For years, YouTube was the only place to enjoy Midori Takada’s debut, Through the Looking Glass (1983). The video has already accumulated 260,000 views, in addition to quite moving comments. A notable number – especially the most recent ones – connect listening to the album with the ingestion of psychedelic substances. Originally released in the1980s by RCA Records, it was gloriously reissued in 2017 by the Swiss label WRWTFWW Records. The original vinyls are sold on the specialized website Discogs – the largest database of vinyl music – for up to $960. “I don’t know how many of the reissues have been sold, but I don’t have the rights and I don’t receive a single dollar,” she notes, adding that, when she recorded the album and was given an advance, nobody thought that those four strange songs would have value in the future. Takada has attempted to find the original file, but it was apparently lost when Sony Japan absorbed RCA.

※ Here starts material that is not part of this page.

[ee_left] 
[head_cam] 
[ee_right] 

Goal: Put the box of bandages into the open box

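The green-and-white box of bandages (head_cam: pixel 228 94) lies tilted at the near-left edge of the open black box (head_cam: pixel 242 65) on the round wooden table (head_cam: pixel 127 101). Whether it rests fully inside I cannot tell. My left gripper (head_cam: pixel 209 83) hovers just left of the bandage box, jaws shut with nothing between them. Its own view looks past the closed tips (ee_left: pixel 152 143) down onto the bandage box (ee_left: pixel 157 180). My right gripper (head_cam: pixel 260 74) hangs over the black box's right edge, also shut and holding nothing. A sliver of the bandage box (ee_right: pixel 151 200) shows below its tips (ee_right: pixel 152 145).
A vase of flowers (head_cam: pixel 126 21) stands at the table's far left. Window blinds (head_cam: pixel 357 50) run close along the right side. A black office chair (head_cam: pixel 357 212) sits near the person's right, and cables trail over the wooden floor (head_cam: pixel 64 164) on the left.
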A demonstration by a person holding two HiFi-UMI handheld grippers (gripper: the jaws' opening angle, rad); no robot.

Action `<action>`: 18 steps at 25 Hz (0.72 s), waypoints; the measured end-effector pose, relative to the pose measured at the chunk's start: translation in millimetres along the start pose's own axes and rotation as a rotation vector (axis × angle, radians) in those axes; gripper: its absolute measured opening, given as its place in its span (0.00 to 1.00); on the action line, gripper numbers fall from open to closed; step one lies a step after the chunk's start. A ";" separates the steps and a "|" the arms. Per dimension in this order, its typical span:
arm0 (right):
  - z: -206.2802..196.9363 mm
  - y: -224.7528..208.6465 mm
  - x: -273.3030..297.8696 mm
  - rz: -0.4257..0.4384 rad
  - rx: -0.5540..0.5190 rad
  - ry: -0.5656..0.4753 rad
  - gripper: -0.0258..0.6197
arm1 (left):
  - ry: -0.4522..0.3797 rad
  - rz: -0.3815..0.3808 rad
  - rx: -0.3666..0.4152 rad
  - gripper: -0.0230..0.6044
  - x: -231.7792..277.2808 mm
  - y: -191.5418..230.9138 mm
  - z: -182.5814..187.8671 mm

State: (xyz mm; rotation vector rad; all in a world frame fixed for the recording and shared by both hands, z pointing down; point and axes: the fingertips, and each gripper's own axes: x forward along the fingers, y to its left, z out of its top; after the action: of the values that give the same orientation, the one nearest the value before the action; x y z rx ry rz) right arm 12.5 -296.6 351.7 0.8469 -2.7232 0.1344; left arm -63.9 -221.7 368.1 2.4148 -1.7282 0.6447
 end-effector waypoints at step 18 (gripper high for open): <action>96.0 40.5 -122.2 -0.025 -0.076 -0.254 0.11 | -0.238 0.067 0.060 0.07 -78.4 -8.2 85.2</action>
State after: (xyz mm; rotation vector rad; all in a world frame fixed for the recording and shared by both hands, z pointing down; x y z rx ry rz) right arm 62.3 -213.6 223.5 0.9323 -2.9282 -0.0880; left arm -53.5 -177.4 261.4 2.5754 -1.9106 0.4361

Recently, she collaborated with the fashion brand Bottega Veneta and made three songs, pairing music to a room designed by architect Kengo Kuma at the V&A Dundee museum in Scotland. And now, she’s on a new tour, which will premiere on Sunday, September 17, in Santiago de Compostela, within the program of Galicia’s WOS Festival. It has the support of the British Film Institute and the Japan Foundation.
In her show, Takada plays music to accompany footage from old Japanese films. She’ll be taking this experimental concept across Europe. “I was wondering what the difference is between people who lived a hundred years ago and today. I think the answer is ‘nothing.’ There’s some evidence of this – we can see it in these movies. I’m interested in reflecting on how the past and the future always coexist,” she explains.
When asked what her present is like, Takada says that it consists of “making music and going for walks” with her 100-year-old mother. “We don’t see many older people in music… we forget that the brain is deep and there are always new possibilities. That’s the best thing about getting older: new discoveries.” And the worst thing? “Memory, which becomes fragile.”
More depth, but less endurance. Just like in the world on the other side of the mirror, where Alice discovered that everything happens the other way around.